Thickness of the glacier. If it's really thin, it's not going to flow, and there's not going to be any ice leaving the system. That is to say, running down the mountainside. But as it gets thicker, now gravity is going to be pulling that ice down away from this region. And that will be a loss that will increase with ice thickness.

The system will seek out an equilibrium where the snow falls. You've reached a balance. The amount of ice sliding down the mountain is just equal every year to how much snow has fallen. So you've reached a steady-state system for the glacier. Now these glaciers are not always in that steady state, but this is one of the possibilities we should always investigate, to see whether that system is in steady state.

And the last one I had here was the ozone layer, where you remember far above the earth there is this ozone layer. You make ozone from oxygen. You photosynthesize it and recombine it differently to make ozone. So the rate at which you are making ozone, for our intents and purposes is pretty much fixed, because you're not going to change that very much.

But the rate at which are destroying ozone is going to be proportional to how much ozone you have. I showed you that chemical reaction, also. The more ozone you have, the more chances that you'll dissociate an ozone, combine them in such a way that removes ozone from the system. So once again, you've got curves generally like this. The input's relatively independent of how much ozone you have. The loss rate is proportional to how much ozone you have. So there's going to be a crossing point, and that's going to be a steady-state solution.

Static Stability [00:26:01]

So this idea of lapse rate and static stability, we ran across for the ocean and the atmosphere. And for the atmosphere, we did it this way. We plotted temperature versus height. And we put reference lines on there, which we call capital gamma (Γ)_. The dry adiabatic lapse rate was about negative 9.8 degrees Celsius per kilometer.

And we ran our reasoning about whether an atmosphere would be stable, just stay there in layers, or whether it would turn over and begin to come back based on this kind of an argument. This is for the atmosphere.

For the ocean, we get a little differently. We plot in density versus height or depth. And we looked at various possibilities. Our reference line there was really a line of constant density. If the density increased as you went up, that would be unstable. If the density increased as you went down, that would be stable. Why do we do the two differently?

Well, the answer is clear. For atmospheres we're dealing with a compressible substance. Gas is very compressible. And so we had to work out this adiabatic lapse rate, and do the argument this way. For water, it's incompressible and it has the other components. It's got salinity in it as well.

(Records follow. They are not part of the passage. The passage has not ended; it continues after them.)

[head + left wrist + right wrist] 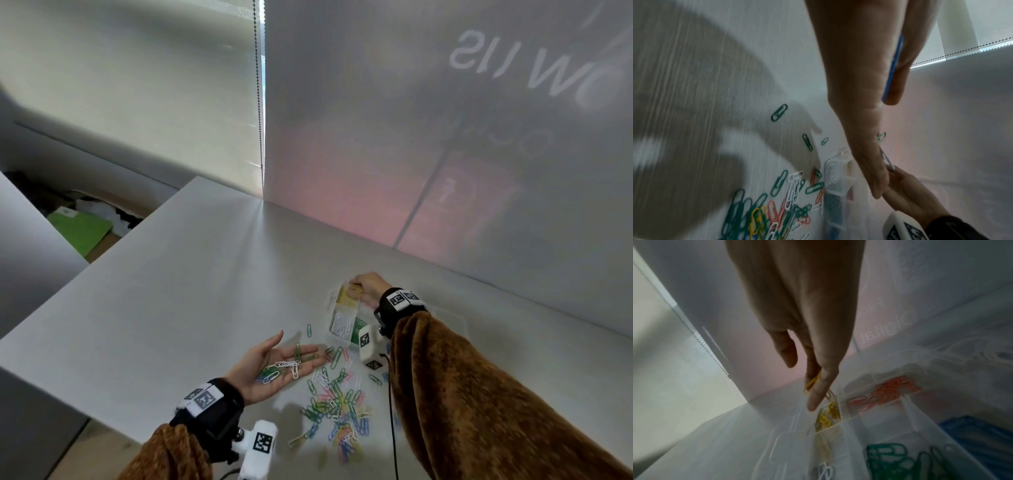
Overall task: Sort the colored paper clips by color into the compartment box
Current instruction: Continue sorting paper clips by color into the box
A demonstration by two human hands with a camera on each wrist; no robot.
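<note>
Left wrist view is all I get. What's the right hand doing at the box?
Observer: The right hand pinches a yellow clip above the yellow compartment of the box.
Operator: Other colours in there?
Observer: Orange clips, green clips, blue clips, each in its own compartment.
Operator: My left hand?
Observer: The left hand lies palm up, carrying white and green clips.

Clear plastic compartment box [343,320] part hidden by right hand [368,286]; loose multicoloured paper clip pile [764,216] blurred, cut off at btm edge.
</note>
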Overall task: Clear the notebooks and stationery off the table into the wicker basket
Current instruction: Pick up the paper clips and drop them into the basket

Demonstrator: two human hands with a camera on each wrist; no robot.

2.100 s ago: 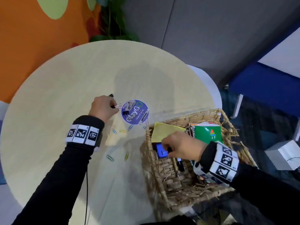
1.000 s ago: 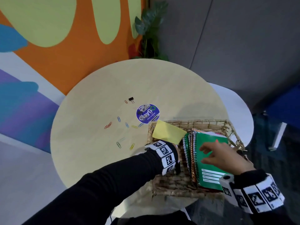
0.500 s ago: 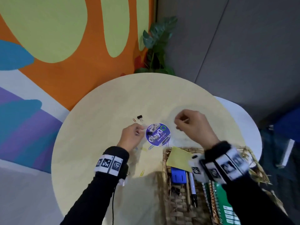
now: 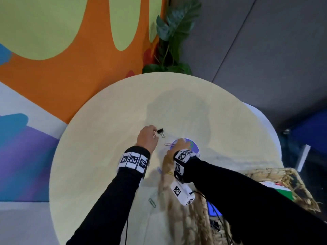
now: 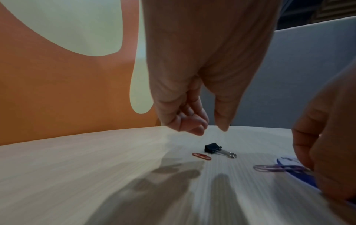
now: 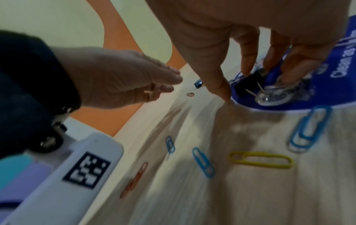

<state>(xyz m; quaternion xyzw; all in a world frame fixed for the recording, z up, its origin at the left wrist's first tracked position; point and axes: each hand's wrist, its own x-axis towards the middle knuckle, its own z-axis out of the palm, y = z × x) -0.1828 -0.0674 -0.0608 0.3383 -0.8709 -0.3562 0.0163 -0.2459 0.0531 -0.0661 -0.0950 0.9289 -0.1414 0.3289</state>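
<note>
The left hand (image 5: 192, 118), empty and loosely curled, is hovering just above the binder clip (image 5: 212, 148) lying handles-rightward on the bench (image 4: 106, 138); the right hand (image 6: 250, 45) is closing fingertips round a second clip (image 6: 248, 85).

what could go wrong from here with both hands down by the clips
1. The left hand hovers over the small binder clip; a loose pinch could flick it away.
2. The right hand reaches for a second binder clip on the blue disc and could drag the disc.
3. Thin paper clips lie flat on the table, easy to miss.
</note>
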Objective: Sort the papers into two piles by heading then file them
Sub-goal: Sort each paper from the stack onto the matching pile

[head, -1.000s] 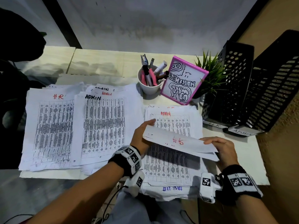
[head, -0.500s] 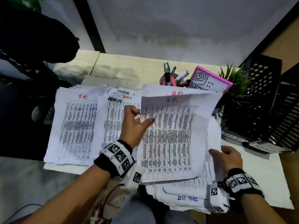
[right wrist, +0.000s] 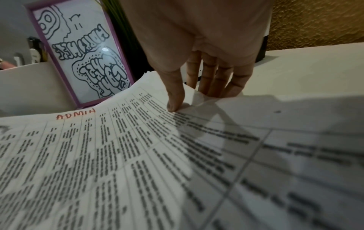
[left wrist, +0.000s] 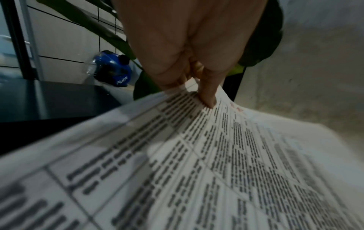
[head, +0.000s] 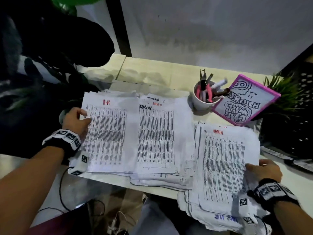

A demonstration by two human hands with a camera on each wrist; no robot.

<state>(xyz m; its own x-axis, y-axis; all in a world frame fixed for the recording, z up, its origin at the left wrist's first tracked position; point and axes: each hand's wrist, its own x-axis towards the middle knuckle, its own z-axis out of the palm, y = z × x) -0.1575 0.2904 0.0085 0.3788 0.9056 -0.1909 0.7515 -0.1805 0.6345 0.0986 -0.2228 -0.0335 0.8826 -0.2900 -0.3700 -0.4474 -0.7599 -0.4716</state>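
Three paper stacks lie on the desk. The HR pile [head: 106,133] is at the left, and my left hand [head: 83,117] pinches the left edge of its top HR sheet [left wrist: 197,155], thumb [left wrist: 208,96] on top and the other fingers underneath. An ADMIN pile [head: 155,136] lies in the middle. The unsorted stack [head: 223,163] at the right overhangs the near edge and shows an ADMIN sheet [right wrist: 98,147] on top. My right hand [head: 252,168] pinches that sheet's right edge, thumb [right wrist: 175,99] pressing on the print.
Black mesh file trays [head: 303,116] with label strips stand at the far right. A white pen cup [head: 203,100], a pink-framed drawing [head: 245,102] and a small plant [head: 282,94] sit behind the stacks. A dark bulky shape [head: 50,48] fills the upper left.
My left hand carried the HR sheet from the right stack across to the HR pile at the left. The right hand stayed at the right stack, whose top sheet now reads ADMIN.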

Remember density is a function of temperature and salinity in the ocean. So the fact that it's incompressible and the fact that salinity is involved makes us do the argument a little bit differently. But the question we're asking is the same. Is that column of fluid going to stay stagnant in layers, or is it going to turn over and mix? And that's important in both spheres, the atmosphere and the ocean.

Transport of Heat and Mass [00:28:18]

Transport of heat by fluid motion.?So we've come across this several times, but the idea is if you have a pipe, let's say with fluid passing through it, the volumetric flow rate is a product of the velocity and the area. Now it doesn't have to be confined in a pipe. In the atmosphere or the ocean it's not confined in a pipe. But still it's the area and the velocity that gives you the volumetric flow rate.

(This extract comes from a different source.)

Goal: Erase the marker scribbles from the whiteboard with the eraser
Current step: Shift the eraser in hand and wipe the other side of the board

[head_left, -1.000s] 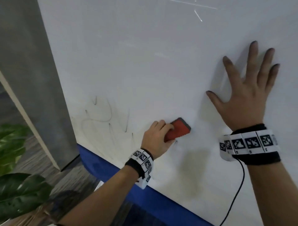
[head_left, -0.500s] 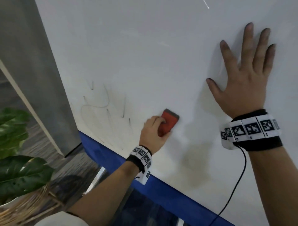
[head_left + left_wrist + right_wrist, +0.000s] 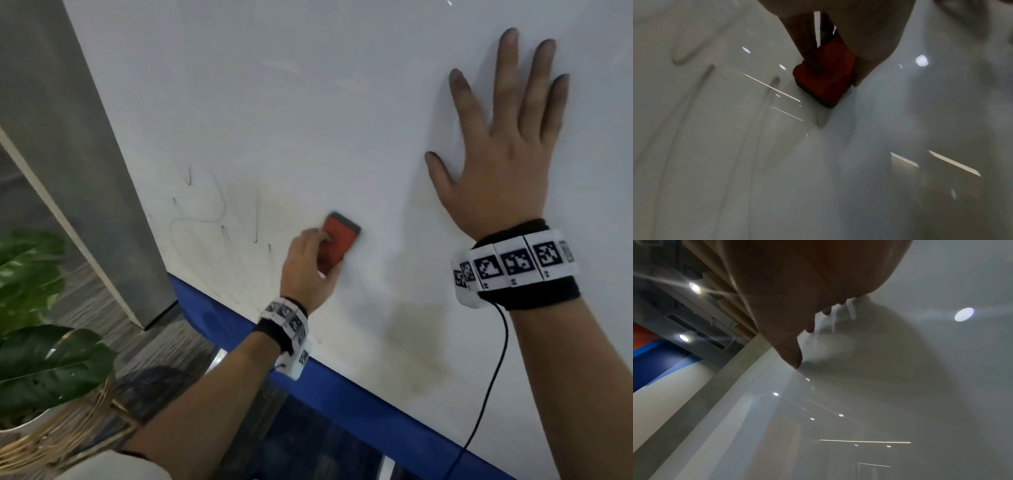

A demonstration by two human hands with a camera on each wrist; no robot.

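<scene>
A white whiteboard [image 3: 308, 102] fills most of the head view. Thin dark marker scribbles [image 3: 212, 219] remain on its lower left part. My left hand [image 3: 315, 263] grips a red eraser [image 3: 337, 243] with a dark felt face and presses it flat on the board, just right of the scribbles. The left wrist view shows the eraser [image 3: 828, 81] between my fingers, with blurred scribbles [image 3: 694, 73] to its left. My right hand [image 3: 503, 144] lies flat on the board, fingers spread, to the upper right of the eraser. Its fingers [image 3: 793, 356] touch the board in the right wrist view.
A blue strip [image 3: 342, 387] runs along the board's lower edge. A grey pillar [image 3: 68, 137] stands at the left. A leafy plant [image 3: 37, 342] in a woven basket [image 3: 61, 431] sits at the lower left. A black cable [image 3: 493, 377] hangs from my right wristband.
My left hand has slid the eraser leftward toward the scribbles and turned it more upright. My right hand stays flat on the board.
</scene>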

The mass flow rate would be rho U a(mass flow rate=ρUA). The heat that you're pushing through the pipe, well we got the mass flow rate, and we know that the amount of heat stored per unit mass is Cp?T. So this is heat capacity times temperature times rho U A (heat transport=CpTρUA). If that's water and you want know how much salt is being transported, well it's the salinity times rho U A (salt transport=SρUA).

If it's some other pollutant, like in the air, maybe it's nitrous oxide, well then that would be the concentration of NO2?times rho U A (NO2 transport=[NO2]ρUA), if that is a ratio by mass. Be careful, be sure that's a ratio by mass if you're going to use it that way. So anyway, this is a common theme we ran across in the atmosphere and the ocean.

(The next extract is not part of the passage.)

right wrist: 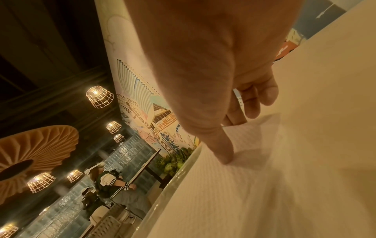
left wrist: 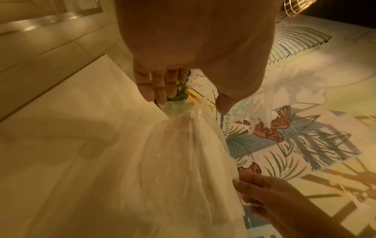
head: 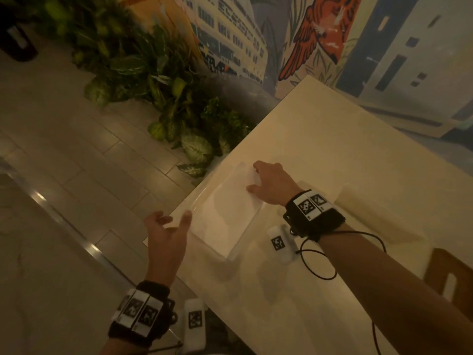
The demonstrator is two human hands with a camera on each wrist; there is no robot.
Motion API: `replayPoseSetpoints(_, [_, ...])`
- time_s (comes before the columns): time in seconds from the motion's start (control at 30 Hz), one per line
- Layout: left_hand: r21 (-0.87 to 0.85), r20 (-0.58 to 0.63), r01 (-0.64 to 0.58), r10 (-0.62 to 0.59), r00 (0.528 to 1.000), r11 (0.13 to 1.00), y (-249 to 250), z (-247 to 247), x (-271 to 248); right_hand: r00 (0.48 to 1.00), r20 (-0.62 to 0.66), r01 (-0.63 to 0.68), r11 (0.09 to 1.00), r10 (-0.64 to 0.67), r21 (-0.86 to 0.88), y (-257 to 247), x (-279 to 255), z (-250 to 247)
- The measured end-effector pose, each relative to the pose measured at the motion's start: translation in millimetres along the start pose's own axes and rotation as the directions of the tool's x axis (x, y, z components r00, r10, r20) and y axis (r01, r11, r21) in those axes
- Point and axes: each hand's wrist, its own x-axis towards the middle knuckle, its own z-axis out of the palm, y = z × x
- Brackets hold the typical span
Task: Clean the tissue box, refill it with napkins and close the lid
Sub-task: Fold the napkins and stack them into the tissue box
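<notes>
A clear acrylic tissue box (head: 231, 254) lies at the left corner of the cream table (head: 332, 149). White napkins (head: 225, 216) fill it. My right hand (head: 256, 178) is at the box's far right end, where its thumb presses on the top napkin (right wrist: 234, 185) and its bent fingers (right wrist: 250, 104) reach over the stack's far edge. My left hand (head: 166, 226) hovers just off the box's near left corner with fingers spread and nothing in it. From the left wrist the clear box (left wrist: 183, 161) shows below the straight fingers (left wrist: 160, 90). A clear flat lid (head: 371, 213) lies to the right.
Leafy plants (head: 194, 129) stand on the floor against the table's left edge. A wooden chair (head: 450, 278) is at the right. A painted mural wall (head: 332, 34) runs behind the table. Another person (right wrist: 107, 182) works far off.
</notes>
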Motion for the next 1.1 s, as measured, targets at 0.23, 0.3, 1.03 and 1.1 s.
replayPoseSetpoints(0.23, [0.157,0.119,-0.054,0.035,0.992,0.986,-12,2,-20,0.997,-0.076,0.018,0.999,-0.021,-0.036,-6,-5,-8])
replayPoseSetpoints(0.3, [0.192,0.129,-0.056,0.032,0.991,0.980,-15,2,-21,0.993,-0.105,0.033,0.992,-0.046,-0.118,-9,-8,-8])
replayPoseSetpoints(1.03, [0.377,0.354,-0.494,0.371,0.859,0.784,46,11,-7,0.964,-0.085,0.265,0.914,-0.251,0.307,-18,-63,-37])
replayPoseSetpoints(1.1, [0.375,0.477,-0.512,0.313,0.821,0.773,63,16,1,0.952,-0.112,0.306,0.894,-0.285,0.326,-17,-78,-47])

Mixing, Dilution and Concentration [00:29:57]?

And this is related to the next one on the list, which is the general idea of concentration, where if you put a substance and mix it into a background fluid, we're very interested in the concentration, which is how much did you put in, compared to how much you've mixed it into. So for example, when I write down, when I say this CO2?in brackets, I'm referring to the concentration of carbon dioxide.

And that could be either the mass of CO2?over the mass of air, or it could be the molecules, the number of molecules of CO2?versus the number of molecules of air. So remember which one you're dealing with. Neither of these ratios has units but you do have to remember whether it's a mass ratio or a molecular ratio. This one is usually called “by volume.” And this one we would say that's a ratio “by mass.” Taking into account by mass.

So you have to know how much you put in, and into what volume have you mixed it, and the longer you wait for it to mix into a larger and larger volume, you have diluted it. The same amount of material added, but mixed into a larger and larger amount, the concentration will drop because you're diluting it into a larger background.

Symmetry between the Hemispheres [00:31:47]

And that brings us to the last one, which is this question that's always fascinated me about the degree of symmetry between the northern and southern hemisphere. So here we have our planet, our home planet and it spins in that direction. And to what extent are the northern and southern hemispheres similar or different? Is there some kind of symmetry between the northern and southern hemispheres? So I'll end up with a brief discussion of this.

So we know that the seasons are reversed between the two hemispheres. And that has to do with the tilt of the earth.?

What about the Coriolis force and storms? Well that's the opposite in the two hemispheres, too. But for a different reason. It has nothing to do with the tilt of the earth. It has to do with the spin of the earth. The fact that it appears to spin this way in the northern hemisphere, but the opposite direction in the southern hemisphere.

So that cyclones move counterclockwise in the northern hemisphere, but clockwise in the southern hemisphere. And that applies to the atmosphere and the ocean. Coriolis force is reverse between the two. Therefore, things just spin differently in the two hemispheres.

The ocean can store heat powerfully, because not only does it have a high specific heat capacity, Cp, but also, when you heat, put heat at the top of the ocean, it mixes it in, because it's a fluid. So you may have to mix heat. Heat can be stored easily in the first hundred meters or so of the ocean, and that's an enormous mass. Where when I had heat to a continent, it only goes in about that much. Or maybe over a season, between winter and summer, it will go in about that much. As compared to 100 meters for the ocean.

So the heat storage capacity is very different between land and sea, and the northern hemisphere has much more land than the southern hemisphere. So there's going to be that asymmetry between the two.

And there's also a little different configuration, I want to remind you, near the poles. When it comes to this question of Arctic sea ice, for example. The Arctic Ocean is a little--it's an ocean surrounded by land, whereas in the southern hemisphere, it's land surrounded by ocean, right? So this interaction between the ocean and the land is quite different at the high latitudes in the two hemispheres.

For example, Antarctic bottom water, which is water formed near the Antarctic coast, the densest water in the sea drops down to the bottom and flows northward. There's no equivalent to that in the northern hemisphere, because that geometry is different.?